:: What you have to do ::
Starting at the line with "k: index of" and going on through the line with "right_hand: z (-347", reproduce each line in the records below exactly and nothing more.

Records from a dataset
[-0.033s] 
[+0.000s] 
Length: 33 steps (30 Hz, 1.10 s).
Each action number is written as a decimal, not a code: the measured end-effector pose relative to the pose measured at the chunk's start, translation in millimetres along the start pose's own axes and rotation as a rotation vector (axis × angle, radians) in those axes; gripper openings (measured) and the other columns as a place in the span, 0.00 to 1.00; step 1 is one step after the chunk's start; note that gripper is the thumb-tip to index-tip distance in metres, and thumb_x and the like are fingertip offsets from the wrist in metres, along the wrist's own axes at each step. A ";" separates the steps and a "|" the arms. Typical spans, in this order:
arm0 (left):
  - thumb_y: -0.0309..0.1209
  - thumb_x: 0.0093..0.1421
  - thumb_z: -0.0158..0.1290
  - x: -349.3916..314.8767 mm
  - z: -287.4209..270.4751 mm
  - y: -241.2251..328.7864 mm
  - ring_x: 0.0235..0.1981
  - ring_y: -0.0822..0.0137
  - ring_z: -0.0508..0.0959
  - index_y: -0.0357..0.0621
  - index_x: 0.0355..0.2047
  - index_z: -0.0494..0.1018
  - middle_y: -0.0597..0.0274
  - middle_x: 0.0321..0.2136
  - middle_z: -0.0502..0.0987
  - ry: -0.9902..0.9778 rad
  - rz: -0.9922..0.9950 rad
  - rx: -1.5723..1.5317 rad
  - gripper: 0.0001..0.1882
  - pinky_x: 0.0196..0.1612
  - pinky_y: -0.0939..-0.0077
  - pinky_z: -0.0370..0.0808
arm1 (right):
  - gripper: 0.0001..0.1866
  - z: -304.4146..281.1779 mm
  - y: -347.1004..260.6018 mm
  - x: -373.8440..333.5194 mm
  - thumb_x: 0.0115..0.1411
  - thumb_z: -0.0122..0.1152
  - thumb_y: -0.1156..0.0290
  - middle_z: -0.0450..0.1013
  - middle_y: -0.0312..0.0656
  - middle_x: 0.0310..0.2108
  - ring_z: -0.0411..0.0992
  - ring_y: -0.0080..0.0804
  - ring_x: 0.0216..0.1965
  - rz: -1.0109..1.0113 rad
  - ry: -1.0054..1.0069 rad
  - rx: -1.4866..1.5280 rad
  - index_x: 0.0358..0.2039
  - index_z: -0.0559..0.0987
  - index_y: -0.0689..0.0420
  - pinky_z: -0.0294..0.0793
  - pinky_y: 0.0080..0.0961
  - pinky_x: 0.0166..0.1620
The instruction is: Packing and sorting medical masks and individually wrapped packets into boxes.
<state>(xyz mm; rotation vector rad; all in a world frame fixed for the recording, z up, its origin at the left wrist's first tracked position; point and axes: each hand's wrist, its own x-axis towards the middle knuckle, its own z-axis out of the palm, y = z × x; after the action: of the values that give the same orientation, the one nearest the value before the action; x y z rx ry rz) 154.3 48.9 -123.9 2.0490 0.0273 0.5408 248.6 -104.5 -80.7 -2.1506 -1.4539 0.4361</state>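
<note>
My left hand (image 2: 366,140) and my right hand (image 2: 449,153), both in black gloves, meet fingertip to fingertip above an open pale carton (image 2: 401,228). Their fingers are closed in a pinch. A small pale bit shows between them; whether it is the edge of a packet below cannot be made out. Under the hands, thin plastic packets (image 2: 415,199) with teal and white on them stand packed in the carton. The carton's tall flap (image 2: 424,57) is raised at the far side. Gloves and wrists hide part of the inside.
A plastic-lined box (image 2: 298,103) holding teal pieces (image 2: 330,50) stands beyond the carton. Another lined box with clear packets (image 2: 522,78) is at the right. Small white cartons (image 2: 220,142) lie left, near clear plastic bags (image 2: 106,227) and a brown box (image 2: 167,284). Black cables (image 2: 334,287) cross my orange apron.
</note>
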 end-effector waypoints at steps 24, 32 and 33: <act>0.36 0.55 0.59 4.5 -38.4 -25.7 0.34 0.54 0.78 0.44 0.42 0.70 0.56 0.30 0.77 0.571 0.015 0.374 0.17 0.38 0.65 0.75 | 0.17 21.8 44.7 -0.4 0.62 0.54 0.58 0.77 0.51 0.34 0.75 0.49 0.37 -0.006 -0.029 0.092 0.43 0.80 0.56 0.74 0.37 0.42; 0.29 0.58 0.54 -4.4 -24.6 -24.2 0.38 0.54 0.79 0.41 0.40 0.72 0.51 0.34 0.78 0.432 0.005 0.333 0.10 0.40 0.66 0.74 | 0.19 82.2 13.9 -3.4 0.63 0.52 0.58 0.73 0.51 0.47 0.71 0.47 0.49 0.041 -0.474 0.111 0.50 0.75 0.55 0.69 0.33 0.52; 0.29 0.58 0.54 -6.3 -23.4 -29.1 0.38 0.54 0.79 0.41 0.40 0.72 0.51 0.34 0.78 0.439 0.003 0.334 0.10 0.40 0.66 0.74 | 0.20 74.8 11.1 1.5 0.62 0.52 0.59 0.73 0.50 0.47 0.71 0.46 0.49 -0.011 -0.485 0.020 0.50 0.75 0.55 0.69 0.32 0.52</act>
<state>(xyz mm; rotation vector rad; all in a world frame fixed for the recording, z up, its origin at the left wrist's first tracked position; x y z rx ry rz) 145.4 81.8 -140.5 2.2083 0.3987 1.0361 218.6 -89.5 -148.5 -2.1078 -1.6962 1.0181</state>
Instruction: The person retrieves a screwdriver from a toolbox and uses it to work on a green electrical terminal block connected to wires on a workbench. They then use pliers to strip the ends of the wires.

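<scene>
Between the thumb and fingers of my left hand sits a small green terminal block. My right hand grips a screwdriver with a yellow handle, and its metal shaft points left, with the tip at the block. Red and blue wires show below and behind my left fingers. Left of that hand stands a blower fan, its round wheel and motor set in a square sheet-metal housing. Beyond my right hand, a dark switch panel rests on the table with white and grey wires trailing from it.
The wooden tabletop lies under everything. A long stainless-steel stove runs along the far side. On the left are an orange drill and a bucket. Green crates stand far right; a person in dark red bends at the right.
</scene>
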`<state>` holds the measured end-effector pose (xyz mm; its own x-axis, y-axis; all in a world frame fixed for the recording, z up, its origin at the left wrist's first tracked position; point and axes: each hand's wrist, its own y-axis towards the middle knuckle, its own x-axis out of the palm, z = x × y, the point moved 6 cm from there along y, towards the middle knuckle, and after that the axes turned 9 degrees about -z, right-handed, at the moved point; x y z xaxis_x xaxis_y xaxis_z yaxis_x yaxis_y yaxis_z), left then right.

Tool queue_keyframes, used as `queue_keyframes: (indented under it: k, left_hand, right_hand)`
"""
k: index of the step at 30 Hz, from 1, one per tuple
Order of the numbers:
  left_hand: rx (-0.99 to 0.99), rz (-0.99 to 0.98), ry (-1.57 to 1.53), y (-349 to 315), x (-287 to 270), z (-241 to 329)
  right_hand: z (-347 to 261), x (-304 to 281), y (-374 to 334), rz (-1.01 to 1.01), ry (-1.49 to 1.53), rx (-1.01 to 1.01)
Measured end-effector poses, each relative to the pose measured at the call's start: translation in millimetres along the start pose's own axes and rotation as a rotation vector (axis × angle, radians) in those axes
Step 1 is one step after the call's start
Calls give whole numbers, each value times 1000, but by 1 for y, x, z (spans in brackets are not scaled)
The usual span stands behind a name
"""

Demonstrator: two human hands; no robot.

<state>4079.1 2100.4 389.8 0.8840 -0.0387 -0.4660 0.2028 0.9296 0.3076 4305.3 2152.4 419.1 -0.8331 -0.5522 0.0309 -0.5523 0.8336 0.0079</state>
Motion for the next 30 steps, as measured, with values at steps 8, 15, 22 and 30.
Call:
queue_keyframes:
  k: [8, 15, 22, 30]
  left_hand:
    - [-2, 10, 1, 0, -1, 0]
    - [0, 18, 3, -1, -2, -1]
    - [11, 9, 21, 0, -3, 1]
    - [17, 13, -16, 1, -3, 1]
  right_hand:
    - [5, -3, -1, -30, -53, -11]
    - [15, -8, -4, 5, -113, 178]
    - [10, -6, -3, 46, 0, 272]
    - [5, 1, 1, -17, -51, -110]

:: Output ::
k: index of the step at 30 Hz, from 1, one per tuple
Order of the numbers:
  left_hand: rx (-0.99 to 0.99), rz (-0.99 to 0.98), ry (-1.57 to 1.53), y (-349 to 315), x (-287 to 270), z (-241 to 329)
  right_hand: z (-347 to 261), x (-304 to 281), y (-374 to 334), rz (-1.01 to 1.01), ry (-1.49 to 1.53), rx (-1.01 to 1.01)

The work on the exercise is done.